D’où viens-tu ? toi, sans qui, les cieux au lieu de mondes

Depuis l’Éternité rouleraient des tombeaux!
Tout espère ici-bas. Le phtisique au teint jaune

Que l’art a condamné, qui se traîne à pas lents

Par les sentiers déserts où la mousse frissonne,

De son souffle incertain confie au vent d’automne

Qu’il veut aimer et vivre et revoir le printemps.
Par les soirs pluvieux, la pauvre fille-mère

Qui vient revoir le fleuve, immense fossoyeur

Se roidissant encor, retourne à sa misère

Cramponnée à l’espoir d’un avenir meilleur.
Le gueux cent fois damné quand son heure est venue

Entend un son de cloche apporté par le vent,

Faible et doux, il essuie une larme inconnue

Et se repose en Dieu comme un petit enfant.
C’est vrai, l’histoire même, après tant de calvaires,

Tant de siècles passés au désert à gémir,

Tant de labeurs perdus sans même un souvenir,

Tant d’expiations et de nuits séculaires

Trouve encor des rêveurs éblouis de chimères

Pour lui montrer là-bas l’Éden de l’avenir!
Danser, désespérer; mais depuis que les hommes

Sur ce globe perdu pullulent au soleil,

Du jour où quelqu’un sut ce qu’est le grand sommeil

Et pesa dans sa main la cendre que nous sommes

L’homme désespérant des célestes royaumes

Cria que tout sombrait au néant sans réveil.
Pourtant il va toujours, frêle Œdipe des choses,

Fou d’angoisse devant l’inconnu de son sort,

Et s’il fixe toujours le Sphinx aux lèvres closes

Au lieu de lui crier qu’il ne sait rien des causes

Et d’attendre à ses pieds l’universelle mort
C’est qu’il croit à l’Énigme et qu’il espère encor.
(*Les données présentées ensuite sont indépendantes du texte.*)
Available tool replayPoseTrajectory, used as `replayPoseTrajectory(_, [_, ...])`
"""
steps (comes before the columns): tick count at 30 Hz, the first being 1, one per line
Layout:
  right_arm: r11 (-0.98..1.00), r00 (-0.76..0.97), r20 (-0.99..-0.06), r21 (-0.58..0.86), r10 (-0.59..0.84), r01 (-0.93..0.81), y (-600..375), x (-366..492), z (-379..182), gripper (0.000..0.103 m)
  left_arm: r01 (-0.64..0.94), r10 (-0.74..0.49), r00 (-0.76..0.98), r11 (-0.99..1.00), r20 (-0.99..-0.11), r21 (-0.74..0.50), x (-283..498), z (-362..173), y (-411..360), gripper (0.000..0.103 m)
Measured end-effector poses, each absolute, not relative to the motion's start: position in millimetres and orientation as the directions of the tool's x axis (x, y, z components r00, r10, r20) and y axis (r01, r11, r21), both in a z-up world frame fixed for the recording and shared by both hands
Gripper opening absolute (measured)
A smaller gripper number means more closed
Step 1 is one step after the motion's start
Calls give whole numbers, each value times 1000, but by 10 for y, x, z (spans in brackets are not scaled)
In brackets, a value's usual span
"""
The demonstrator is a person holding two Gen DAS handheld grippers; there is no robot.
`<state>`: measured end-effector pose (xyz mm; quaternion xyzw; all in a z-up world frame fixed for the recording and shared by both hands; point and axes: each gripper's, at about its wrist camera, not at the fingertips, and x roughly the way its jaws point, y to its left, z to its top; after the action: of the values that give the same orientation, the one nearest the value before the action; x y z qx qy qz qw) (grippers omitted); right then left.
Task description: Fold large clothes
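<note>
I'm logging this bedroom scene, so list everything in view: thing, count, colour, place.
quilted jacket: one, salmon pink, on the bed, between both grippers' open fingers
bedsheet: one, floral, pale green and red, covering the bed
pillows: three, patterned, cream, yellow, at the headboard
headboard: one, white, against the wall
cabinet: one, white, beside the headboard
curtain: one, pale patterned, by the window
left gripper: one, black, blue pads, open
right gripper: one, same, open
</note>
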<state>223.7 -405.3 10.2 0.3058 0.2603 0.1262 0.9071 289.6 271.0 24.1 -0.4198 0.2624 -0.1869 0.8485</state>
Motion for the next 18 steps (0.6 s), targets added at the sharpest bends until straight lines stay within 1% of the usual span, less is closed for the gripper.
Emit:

Et Bouddha méditant sous le figuier mystique,

Jésus criant vers Dieu son unique abandon,

Lucrèce désolé, Brutus calme et stoïque,

Caton, Léopardi, Henri Heine, Byron,

Tous les sages de l’Inde et tous ceux du Portique

Crurent-ils en mourant que tout était dit? – Non.
Aujourd’hui qu’affolé d’universelle enquête,

L’homme, sans voir la croix qui lui rend les deux bras,

Fixe ses Dieux muets, leur dit : Vous n’êtes pas!

Et se brisant le cœur, et du ciel, sa conquête,

Balayant cet olympe œuvre éclos en sa tête

Compte les soleils pris dans l’arc de son compas,
Aujourd’hui que d’un monde où souffla trop le Doute

Tout espoir de justice et d’amour est banni,

Que l’Etre se voit seul et qu’au lieu de sa voûte

D’où Dieu veillait sur lui, Père auguste et béni,

Il ne sonde partout, ignorant de sa route

Que les steppes d’azur d’un silence infini,
Aujourd’hui que le dogme absolu, fataliste

Sur ce globe trop vieux marche à pas de géant,

Qu’on songe à tous ces cœurs où plus rien ne subsiste

Qui les retienne encor loin du gouffre béant,

Et qui berçant leur rage aux sanglots du Psalmiste

Vont à travers la vie altérés de néant.
Et dans mille ans d’ici, quel en sera le nombre.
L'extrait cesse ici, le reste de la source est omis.